Managers do many things to undermine the enterprise they endeavor to lead.

As a life-long student of good leadership and proper management, I'm unduly sensitive to matters affecting employee morale and affecting capacity to accomplish the mission.

Some of the biggest mistakes management makes are as follows:

1) Assigning responsibility without delegating the authority to effect change.

You cannot ethically make someone responsible for a task or a job unless you empower them with the tools to do the job. Management is notorious for this violation because of their own insecurity issues. Managers further compound this mistake when they ask subordinates to "buy into" the program. It's insulting.

2) Causing shit to roll down hill.

I learned this after eight years in military school. I'm reminded of Harry Truman's famous quote when I see management trying to lay blame on subordinates. "The Buck Stops Here." Good management doesn't shirk responsibility nor cravenly lay it at the feet of subordinates. It takes spine to be responsible, but spine is often not a requirement for management, just good blame-shifting skills.

3) Using only sticks to insure compliance.

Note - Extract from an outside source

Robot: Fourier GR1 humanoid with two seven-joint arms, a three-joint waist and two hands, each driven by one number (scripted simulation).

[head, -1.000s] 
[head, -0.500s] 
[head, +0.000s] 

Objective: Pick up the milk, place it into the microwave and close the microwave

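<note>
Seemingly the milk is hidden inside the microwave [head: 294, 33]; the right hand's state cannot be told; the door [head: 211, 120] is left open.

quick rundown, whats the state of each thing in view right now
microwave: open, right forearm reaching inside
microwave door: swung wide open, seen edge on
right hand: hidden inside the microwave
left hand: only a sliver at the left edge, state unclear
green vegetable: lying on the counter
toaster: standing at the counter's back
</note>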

The best managers use a combination of carrots and sticks. In that order. Resorting to sticks alone marks a manager as dictatorial. It undermines morale and breeds disloyalty.

4) Using divide and conquer as a strategy on those managed.

Not only does it breed contempt, it sucks as a management strategy. Why would any manager want subordinates devoting time and energy to infighting when a job needs doing? Only emotionally stunted managers use this strategy. It will kill a business if not stopped quickly.

There are many more, but this is a good sampling of what "not" to do in management.